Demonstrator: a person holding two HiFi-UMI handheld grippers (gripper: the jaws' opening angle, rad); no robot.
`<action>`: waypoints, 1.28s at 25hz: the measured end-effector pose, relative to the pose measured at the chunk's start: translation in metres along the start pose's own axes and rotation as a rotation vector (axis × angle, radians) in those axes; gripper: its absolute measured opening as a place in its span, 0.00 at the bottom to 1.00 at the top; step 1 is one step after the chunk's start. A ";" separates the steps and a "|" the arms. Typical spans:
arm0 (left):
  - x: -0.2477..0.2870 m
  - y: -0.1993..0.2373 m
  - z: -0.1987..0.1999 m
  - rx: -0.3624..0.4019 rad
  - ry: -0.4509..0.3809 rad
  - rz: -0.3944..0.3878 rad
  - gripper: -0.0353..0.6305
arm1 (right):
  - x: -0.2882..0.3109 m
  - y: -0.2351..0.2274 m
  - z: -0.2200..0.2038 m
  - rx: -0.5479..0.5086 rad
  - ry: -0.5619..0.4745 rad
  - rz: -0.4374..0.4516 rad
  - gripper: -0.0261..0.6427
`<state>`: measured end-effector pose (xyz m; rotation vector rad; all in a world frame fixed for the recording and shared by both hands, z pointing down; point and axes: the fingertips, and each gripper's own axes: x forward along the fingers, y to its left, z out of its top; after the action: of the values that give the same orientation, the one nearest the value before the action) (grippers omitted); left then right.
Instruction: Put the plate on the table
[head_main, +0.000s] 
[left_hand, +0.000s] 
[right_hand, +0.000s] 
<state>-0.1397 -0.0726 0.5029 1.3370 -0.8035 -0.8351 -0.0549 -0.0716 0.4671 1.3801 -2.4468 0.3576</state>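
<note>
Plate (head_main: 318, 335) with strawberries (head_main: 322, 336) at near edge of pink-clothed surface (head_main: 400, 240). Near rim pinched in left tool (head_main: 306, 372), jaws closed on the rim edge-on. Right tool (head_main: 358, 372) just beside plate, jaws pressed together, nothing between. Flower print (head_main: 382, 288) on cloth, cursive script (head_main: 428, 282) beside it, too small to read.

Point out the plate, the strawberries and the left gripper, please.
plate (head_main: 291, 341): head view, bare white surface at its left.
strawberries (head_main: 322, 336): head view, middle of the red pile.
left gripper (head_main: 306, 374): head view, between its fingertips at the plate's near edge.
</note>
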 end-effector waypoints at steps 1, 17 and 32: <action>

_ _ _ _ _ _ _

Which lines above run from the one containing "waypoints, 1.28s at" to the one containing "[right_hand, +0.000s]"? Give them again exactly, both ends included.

**REPLY TO THE EXERCISE:**
`<action>`: waypoints, 1.28s at 25hz: the measured end-effector pose, relative to the pose measured at the chunk's start: translation in metres along the start pose's own axes and rotation as a rotation vector (axis × angle, radians) in those axes; gripper: its absolute measured opening as a place in its span, 0.00 at the bottom to 1.00 at the top; step 1 is one step after the chunk's start. A ";" separates the steps and a "|" the arms. Typical spans:
arm0 (left):
  - x: -0.2477..0.2870 m
  - y: -0.1993..0.2373 m
  - z: -0.1987..0.1999 m
  - rx: -0.3624..0.4019 rad
  - ry: -0.4509..0.3809 rad
  - rz: -0.3944..0.3878 rad
  - gripper: -0.0353..0.6305
arm1 (right):
  - x: -0.2882..0.3109 m
  - y: -0.2351..0.2274 m
  - z: -0.2200..0.2038 m
  - rx: -0.5479..0.5086 rad
  - ry: -0.5619..0.4745 rad
  - rz: -0.4374..0.4516 rad
  - gripper: -0.0261..0.6427
`<state>`: measured end-effector pose (xyz m; rotation vector rad; all in a world frame fixed for the recording and shared by both hands, z pointing down; point and axes: the fingertips, and each gripper's own axes: x forward along the fingers, y to its left, z out of its top; after the action: of the values that give the same orientation, the one nearest the value before the action) (grippers omitted); left then right.
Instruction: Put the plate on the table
[head_main, +0.000s] 
[left_hand, +0.000s] 
[right_hand, +0.000s] 

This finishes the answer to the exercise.